6. Become a Connector: There is much to be said for someone who connects people with what they are looking for. This is why staffing companies exist, because an organization finds value in hiring another entity or person who they’ve grown to trust, who can then connect them with someone they need. This is what brokers do, but it’s also what online sites like OpenTable do, by connecting diners with restaurants, or what Kayak does by connecting travelers with cheap flights. Value is created, when a relationship forms between two entities that are mutually benefitted. Sometimes a transaction or transfer of money is involved, and other times it’s much more human, which is what I’m really talking about here. A great way to build one’s credibility, within their niche and the marketplace, is to be this person — the connector. Maybe you know the exact candidate for a friend’s company to hire. Or you have a friend with a blog who needs good writers, and you happen to know a great writer who can fill that void. Or, you know a local TV producer who needs interesting guests for an upcoming segment, and you have the perfect person to add to the list. The number of examples goes on forever, however, the lesson always remains the same — as a connector, you create value for two different entities through bringing them together. As people see the value you create, trust is built, as is your personal brand equity with people. This provides you with future leverage in the relationship, so that the next time this person asks for a favor, and you’re able to deliver on it, you’ve put yourself in a position where you can essentially guilt them into returning the favor.

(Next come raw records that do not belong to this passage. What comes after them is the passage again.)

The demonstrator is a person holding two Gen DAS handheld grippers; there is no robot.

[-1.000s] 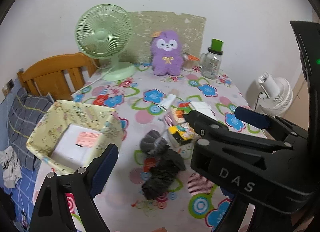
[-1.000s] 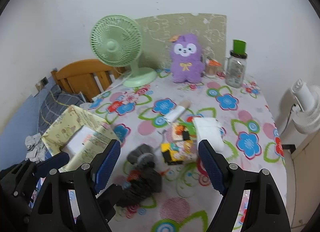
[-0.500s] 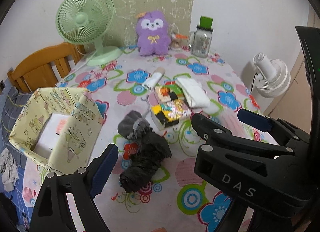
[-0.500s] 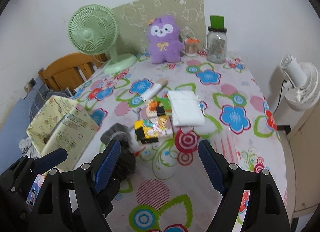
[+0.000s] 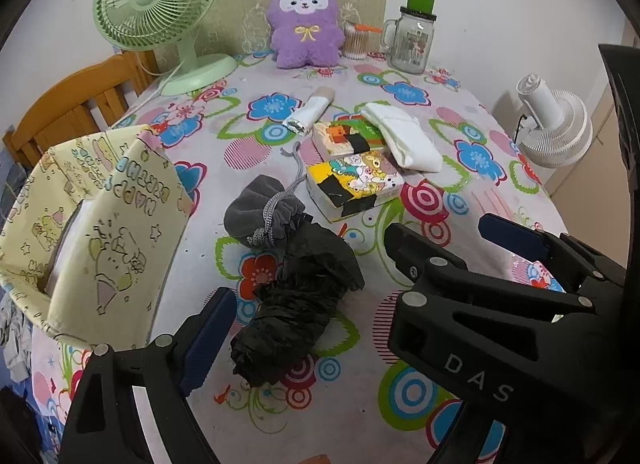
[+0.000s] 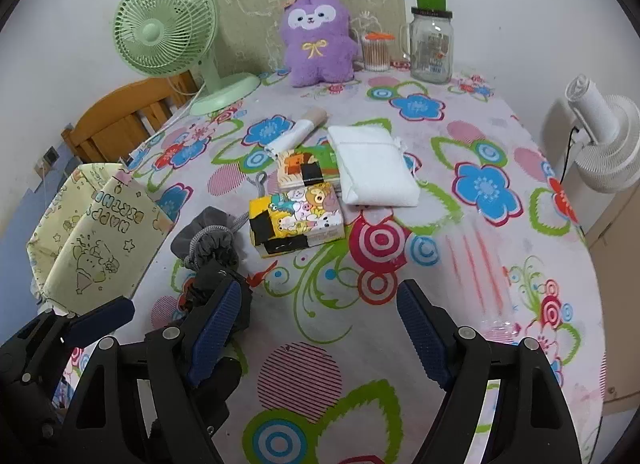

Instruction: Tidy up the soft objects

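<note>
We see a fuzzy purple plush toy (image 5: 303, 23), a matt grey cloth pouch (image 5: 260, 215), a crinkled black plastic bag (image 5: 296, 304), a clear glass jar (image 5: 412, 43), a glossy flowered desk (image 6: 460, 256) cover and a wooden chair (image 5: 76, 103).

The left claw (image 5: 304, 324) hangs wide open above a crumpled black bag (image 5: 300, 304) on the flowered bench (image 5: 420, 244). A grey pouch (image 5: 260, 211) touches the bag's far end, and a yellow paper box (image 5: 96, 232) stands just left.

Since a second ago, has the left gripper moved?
Yes. The left gripper has come down toward the table: the black bundle now lies between its open fingers, and the green fan has shifted up the view.
</note>
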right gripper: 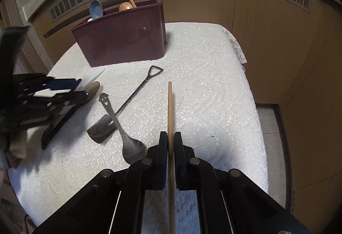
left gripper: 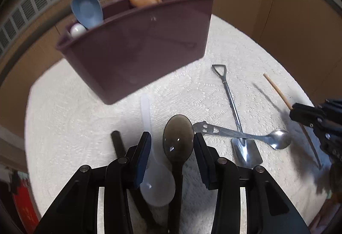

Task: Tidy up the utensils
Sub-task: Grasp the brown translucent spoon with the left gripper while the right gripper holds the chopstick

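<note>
We are gripping a wooden chopstick (right gripper: 170, 110) in the right hand-held gripper (right gripper: 170, 142), jaws clamped on it. The left hand-held gripper (left gripper: 172, 148) is straddling a dark spoon (left gripper: 178, 142) (pads not pressing it). Remaining utensils are lying on the table (right gripper: 213, 84) before the maroon holder (right gripper: 119, 41).

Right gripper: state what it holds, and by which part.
The right gripper is shut on a wooden chopstick, gripped partway along its shaft, one end projecting ahead of the jaws.
</note>
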`<state>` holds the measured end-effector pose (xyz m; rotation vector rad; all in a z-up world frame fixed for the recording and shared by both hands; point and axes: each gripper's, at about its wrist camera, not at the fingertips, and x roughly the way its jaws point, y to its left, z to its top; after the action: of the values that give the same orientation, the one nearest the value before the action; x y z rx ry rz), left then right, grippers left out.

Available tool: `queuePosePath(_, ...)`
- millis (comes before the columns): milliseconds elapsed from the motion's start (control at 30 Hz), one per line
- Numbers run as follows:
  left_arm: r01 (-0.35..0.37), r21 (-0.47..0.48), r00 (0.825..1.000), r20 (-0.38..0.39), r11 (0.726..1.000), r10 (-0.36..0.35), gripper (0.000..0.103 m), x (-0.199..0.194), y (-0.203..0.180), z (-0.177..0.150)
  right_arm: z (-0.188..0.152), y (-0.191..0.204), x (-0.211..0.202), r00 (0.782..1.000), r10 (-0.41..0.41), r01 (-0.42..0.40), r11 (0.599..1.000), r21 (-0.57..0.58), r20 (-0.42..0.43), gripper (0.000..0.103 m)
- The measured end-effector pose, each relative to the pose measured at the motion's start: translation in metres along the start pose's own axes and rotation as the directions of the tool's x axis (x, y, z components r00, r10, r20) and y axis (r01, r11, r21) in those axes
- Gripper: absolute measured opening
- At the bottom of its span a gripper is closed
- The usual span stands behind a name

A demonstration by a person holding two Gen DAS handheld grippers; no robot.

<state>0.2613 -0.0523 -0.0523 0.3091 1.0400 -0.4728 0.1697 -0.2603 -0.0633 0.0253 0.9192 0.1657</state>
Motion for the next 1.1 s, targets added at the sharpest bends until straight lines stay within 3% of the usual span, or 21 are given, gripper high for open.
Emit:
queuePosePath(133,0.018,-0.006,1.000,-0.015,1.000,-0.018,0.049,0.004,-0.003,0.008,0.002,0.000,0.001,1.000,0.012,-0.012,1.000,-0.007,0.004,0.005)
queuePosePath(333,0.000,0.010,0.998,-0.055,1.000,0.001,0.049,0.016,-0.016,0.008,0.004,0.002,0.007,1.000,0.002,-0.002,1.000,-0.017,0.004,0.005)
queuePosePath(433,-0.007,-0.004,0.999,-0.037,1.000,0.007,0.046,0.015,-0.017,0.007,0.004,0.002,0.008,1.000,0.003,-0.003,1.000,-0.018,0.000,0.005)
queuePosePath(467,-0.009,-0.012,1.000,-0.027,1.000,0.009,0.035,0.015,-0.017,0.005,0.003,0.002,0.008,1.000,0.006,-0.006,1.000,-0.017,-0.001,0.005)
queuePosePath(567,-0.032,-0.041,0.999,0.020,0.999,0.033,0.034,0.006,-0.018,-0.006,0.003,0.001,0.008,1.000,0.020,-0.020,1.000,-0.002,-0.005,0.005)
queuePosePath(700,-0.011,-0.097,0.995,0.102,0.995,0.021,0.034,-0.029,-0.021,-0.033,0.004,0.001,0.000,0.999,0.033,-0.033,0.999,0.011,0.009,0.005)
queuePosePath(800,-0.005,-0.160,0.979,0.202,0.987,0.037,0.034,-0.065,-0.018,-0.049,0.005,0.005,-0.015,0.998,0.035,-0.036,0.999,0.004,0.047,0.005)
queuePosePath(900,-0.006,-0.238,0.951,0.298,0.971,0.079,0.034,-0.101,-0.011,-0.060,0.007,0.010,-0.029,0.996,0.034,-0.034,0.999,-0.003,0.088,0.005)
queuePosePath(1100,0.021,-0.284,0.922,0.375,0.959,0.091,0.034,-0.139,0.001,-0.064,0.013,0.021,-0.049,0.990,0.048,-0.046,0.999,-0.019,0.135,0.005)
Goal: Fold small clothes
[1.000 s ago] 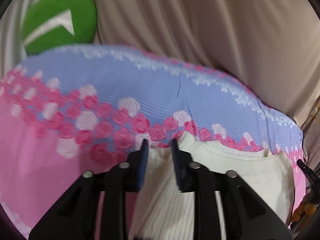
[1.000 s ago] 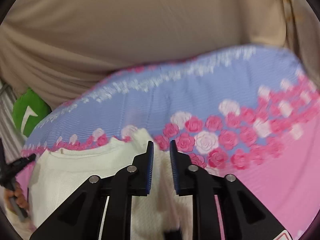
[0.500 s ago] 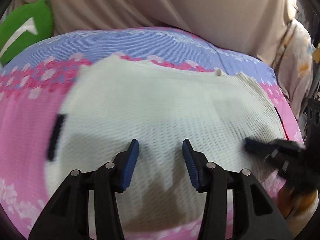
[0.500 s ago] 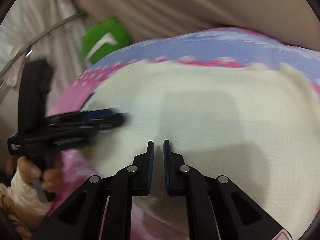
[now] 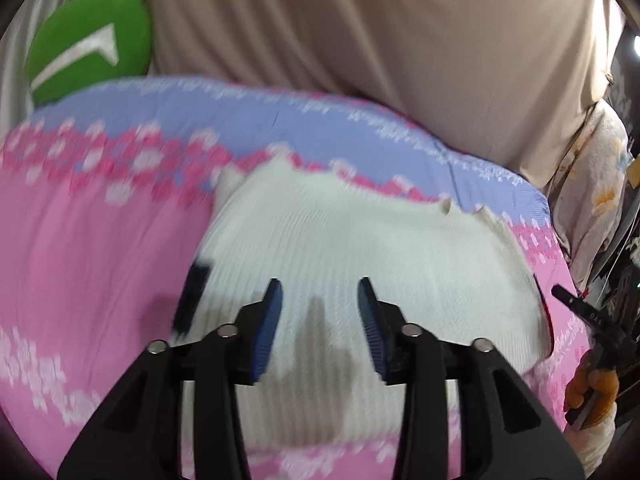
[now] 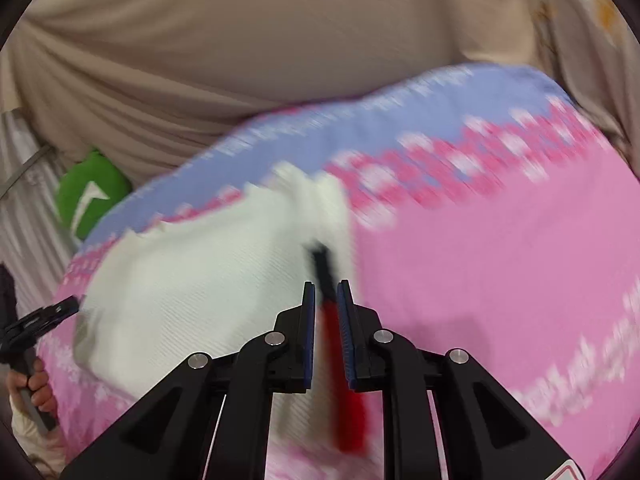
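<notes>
Cream garment (image 5: pixel 360 248) amid bare bedspread (image 5: pixel 100 248)

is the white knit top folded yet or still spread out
Spread out: the white knit top lies flat as one wide sheet on the pink floral bedsheet; no fold visible.

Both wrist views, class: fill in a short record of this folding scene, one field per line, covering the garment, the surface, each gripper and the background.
garment: cream ribbed knit garment, lying flat, with a black and red trim strip at its edge
surface: pink and lilac rose-print bedcover
left gripper: open, above the garment, holding nothing
right gripper: narrow gap between the jaws, trim strip seen in the gap; grip unclear from blur
background: beige draped cloth, green cushion with a white mark
</notes>
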A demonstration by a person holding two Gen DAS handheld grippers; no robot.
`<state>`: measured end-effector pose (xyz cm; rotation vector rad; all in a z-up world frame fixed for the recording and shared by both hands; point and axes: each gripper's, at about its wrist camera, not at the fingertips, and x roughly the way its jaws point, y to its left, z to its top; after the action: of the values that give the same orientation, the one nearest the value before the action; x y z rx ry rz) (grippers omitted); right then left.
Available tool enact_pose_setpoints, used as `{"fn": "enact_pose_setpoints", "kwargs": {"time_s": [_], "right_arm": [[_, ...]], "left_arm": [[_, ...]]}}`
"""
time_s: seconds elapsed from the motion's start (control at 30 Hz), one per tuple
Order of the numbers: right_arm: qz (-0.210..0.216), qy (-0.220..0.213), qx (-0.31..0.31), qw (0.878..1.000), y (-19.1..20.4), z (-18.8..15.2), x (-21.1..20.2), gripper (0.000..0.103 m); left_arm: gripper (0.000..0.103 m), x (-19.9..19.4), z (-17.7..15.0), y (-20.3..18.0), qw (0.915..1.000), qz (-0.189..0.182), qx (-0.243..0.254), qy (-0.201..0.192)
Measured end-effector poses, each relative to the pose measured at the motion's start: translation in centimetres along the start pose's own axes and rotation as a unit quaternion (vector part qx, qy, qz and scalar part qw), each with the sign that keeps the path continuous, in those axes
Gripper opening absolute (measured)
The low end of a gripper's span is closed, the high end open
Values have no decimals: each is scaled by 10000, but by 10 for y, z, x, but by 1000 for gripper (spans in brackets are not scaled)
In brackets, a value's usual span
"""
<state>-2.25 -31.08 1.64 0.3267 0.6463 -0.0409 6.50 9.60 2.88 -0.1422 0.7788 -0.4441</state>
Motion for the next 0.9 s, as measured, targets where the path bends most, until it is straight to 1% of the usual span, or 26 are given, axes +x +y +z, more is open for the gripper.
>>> {"fn": "enact_pose_setpoints", "kwargs": {"time_s": [0.07, 0.13, 0.17, 0.2, 0.23, 0.3, 0.33, 0.37, 0.4, 0.43, 0.47, 0.53, 0.57, 0.6, 0.63, 0.67, 0.7, 0.73, 0.83, 0.9], "right_arm": [[235, -45, -256, 9994, 22, 20, 12, 16], [446, 71, -403, 9982, 43, 39, 39, 22], [547, 197, -414, 9975, 48, 46, 57, 22], [531, 288, -419, 9973, 50, 47, 67, 23], [431, 389, -437, 9974, 53, 48, 80, 23], [80, 620, -467, 9970, 49, 45, 114, 23], [-215, 874, -385, 9952, 42, 38, 136, 22], [-257, 1055, -277, 9937, 36, 34, 146, 19], [-204, 960, -159, 9951, 32, 36, 142, 17], [-206, 974, -117, 9950, 31, 39, 140, 17], [-184, 978, -61, 9950, 29, 38, 142, 17], [-200, 820, 35, 9964, 27, 38, 137, 14], [-236, 538, 82, 9982, 27, 39, 129, 14], [-240, 282, 130, 9992, 27, 39, 118, 20], [-273, 158, 174, 9994, 24, 40, 113, 21], [-372, 226, 236, 9988, 22, 42, 115, 22], [-478, 573, 341, 9966, 17, 42, 126, 23], [-425, 903, 379, 9943, 14, 43, 137, 23], [-476, 949, 337, 9938, 18, 53, 136, 25], [-444, 754, 334, 9956, 19, 54, 128, 25]], "left_arm": [[61, 10, 18, -13, 9998, 44, 88, -146], [64, 31, 35, -21, 9998, 42, 98, -163], [64, 47, 44, -23, 9999, 59, 90, -102], [64, 59, 48, -22, 9999, 94, 93, -32], [64, 75, 51, -20, 9998, 162, 47, 77], [64, 105, 50, -11, 9991, 268, 6, 334], [64, 117, 47, -5, 9984, 348, -46, 445], [64, 127, 42, 0, 9979, 413, -38, 493], [65, 128, 37, -1, 9985, 475, 166, 217], [67, 128, 35, -3, 9982, 489, 260, 208], [72, 127, 35, -6, 9981, 501, 299, 201], [75, 129, 34, -9, 9977, 518, 374, 228], [75, 128, 34, -9, 9977, 521, 374, 225], [75, 128, 33, -8, 9979, 499, 350, 218], [75, 128, 33, -7, 9981, 482, 331, 210], [75, 127, 33, -7, 9981, 478, 322, 206], [75, 128, 33, -8, 9979, 504, 337, 209], [75, 128, 33, -9, 9977, 540, 360, 217], [75, 131, 33, -12, 9968, 634, 427, 251], [75, 132, 33, -13, 9963, 670, 457, 270]]}}
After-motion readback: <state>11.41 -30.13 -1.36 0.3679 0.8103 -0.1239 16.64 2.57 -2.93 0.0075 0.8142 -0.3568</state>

7. Be the Most Unique Version of Yourself: What a cliché, but it’s true — figure out how you can best leverage who you are, your strengths and your story, in order to create content or an angle that’ll resonate with your ideal audience. This invites them to be a part of who you are and what you have to offer the world. So instead of doing just what the other guys do, but you’re able to offer it just a little cheaper, discover what it is that makes you stand out – your product, your work, your humanity. We are sick of seeing the same exact thing over and over again. Find what it is that will make people want to connect with you and your perspective and stick to your guns. Ride that to the bank, and invite the world to come along for the ride.
By now, you’ve probably discovered that there aren’t any real hacks, nor any shortcuts. In fact if you go back through, you’ll see that it’s just the opposite- it’s all about suiting up, and buckling up for the long haul, by creating value for people upfront.
Just ask yourself:
What kind of value am I bringing to the marketplace? It’s not about you – it’s about what you bring to the table that the world needs more of — do more of that, and bring it to the world in a way in which only you know how to do.